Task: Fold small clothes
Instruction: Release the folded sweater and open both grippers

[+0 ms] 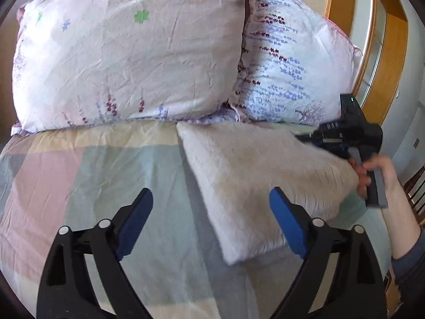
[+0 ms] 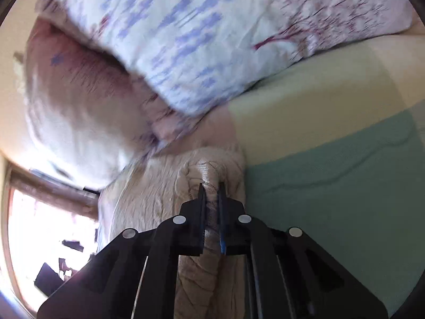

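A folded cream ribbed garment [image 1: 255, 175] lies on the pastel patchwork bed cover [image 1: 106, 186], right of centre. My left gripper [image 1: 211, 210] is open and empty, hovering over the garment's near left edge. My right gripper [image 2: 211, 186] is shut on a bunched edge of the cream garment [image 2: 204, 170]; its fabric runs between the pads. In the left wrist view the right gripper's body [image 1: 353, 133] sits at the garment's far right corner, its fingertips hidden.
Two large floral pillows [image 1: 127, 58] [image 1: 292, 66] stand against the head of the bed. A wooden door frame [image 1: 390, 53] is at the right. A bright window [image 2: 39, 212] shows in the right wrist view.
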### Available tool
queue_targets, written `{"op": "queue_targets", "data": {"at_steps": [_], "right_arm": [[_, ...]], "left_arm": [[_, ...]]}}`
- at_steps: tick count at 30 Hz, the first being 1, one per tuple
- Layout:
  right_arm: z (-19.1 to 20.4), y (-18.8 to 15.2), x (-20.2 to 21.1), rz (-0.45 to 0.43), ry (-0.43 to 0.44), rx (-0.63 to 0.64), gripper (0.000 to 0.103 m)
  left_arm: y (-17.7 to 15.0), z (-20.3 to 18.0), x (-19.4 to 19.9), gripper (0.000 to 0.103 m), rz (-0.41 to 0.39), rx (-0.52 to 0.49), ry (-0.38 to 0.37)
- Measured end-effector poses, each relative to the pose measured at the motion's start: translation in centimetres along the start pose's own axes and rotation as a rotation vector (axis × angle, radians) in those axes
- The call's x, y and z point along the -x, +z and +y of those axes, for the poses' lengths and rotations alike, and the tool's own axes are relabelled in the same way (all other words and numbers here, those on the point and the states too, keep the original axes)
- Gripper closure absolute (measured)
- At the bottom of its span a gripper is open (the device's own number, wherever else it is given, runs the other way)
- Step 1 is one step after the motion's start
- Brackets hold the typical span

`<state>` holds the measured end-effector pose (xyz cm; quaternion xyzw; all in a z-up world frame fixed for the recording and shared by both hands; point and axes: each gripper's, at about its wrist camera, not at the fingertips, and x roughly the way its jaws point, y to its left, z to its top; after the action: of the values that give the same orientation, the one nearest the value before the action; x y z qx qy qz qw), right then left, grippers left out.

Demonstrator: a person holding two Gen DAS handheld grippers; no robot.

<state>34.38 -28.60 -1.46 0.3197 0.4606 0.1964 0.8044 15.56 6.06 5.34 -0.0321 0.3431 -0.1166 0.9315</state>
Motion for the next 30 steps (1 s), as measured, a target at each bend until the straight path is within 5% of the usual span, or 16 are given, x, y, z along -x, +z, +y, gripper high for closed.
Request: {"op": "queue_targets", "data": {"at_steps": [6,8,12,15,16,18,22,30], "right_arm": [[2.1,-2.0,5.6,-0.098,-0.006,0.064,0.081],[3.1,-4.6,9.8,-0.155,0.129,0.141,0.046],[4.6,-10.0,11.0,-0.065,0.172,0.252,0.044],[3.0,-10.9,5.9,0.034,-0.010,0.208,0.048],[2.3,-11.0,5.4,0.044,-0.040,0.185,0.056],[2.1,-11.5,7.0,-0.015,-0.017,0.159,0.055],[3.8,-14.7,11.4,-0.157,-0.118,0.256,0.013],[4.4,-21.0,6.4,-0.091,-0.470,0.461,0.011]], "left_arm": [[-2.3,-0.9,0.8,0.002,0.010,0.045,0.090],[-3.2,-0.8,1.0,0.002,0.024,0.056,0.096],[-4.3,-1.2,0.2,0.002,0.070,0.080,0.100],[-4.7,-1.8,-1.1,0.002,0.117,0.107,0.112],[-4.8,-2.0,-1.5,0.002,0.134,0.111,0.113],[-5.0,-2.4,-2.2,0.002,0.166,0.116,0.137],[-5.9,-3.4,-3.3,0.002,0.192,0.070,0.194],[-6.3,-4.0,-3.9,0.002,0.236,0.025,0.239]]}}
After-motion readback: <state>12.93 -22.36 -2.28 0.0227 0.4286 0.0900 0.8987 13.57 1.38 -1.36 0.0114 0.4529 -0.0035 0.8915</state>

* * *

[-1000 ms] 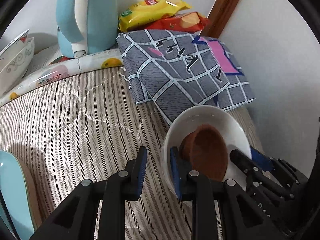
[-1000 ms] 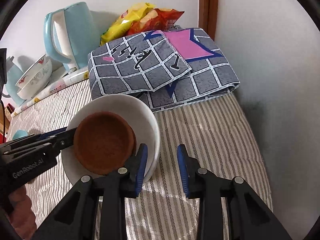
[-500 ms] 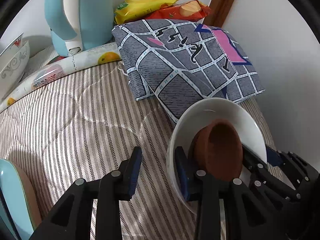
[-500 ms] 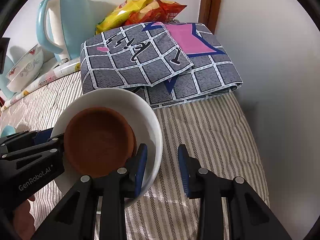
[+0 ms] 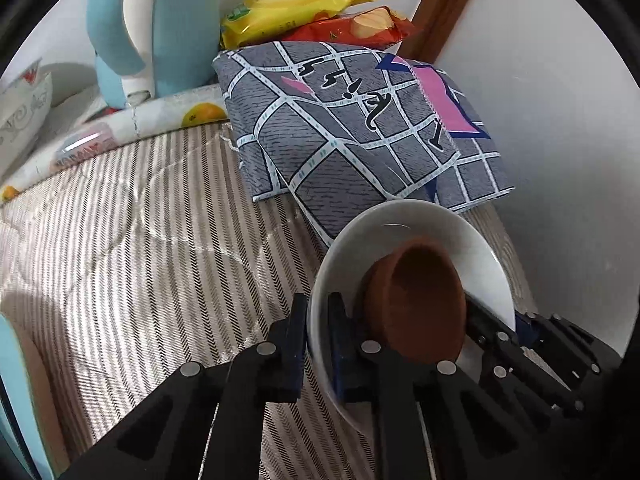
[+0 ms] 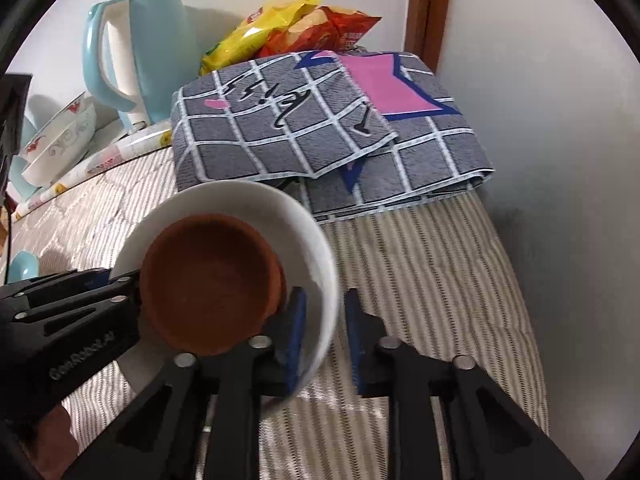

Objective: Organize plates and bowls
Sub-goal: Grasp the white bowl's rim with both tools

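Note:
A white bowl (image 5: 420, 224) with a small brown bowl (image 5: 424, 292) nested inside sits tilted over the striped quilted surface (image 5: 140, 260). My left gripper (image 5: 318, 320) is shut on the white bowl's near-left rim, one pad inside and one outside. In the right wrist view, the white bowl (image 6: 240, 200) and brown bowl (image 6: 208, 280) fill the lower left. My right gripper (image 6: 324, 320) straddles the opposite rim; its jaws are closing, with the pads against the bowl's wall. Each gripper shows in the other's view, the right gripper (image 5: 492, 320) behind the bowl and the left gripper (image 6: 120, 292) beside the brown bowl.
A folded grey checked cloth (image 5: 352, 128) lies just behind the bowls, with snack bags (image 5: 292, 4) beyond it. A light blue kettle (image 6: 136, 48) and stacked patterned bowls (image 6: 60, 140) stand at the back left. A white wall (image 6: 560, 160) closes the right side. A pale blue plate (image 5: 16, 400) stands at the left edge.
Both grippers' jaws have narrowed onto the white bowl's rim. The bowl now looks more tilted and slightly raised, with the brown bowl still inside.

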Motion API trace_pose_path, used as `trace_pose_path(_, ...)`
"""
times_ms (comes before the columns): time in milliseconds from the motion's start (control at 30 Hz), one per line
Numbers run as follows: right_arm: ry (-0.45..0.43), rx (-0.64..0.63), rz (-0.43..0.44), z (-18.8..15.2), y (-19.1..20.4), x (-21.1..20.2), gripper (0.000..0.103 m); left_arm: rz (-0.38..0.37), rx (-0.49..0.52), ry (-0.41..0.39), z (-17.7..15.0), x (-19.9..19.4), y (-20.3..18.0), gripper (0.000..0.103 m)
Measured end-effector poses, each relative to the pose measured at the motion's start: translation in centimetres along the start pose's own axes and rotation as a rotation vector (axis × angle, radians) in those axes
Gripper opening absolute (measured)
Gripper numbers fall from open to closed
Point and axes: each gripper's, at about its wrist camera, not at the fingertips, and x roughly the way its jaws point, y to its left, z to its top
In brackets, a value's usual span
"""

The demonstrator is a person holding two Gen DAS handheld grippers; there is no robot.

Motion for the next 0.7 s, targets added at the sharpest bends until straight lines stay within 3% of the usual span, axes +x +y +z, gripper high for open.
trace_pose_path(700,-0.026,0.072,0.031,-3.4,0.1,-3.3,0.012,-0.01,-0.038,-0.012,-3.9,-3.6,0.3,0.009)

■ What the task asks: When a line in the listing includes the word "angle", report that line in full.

■ Exercise output:
- Measured end-effector poses, each relative to the pose measured at the motion's start: translation in centimetres along the start pose's own axes and rotation as a rotation vector (axis × angle, radians) in those axes
Measured end-effector poses, each relative to the pose measured at the motion's start: translation in centimetres along the start pose's own axes and rotation as a rotation vector (axis × angle, radians) in those axes

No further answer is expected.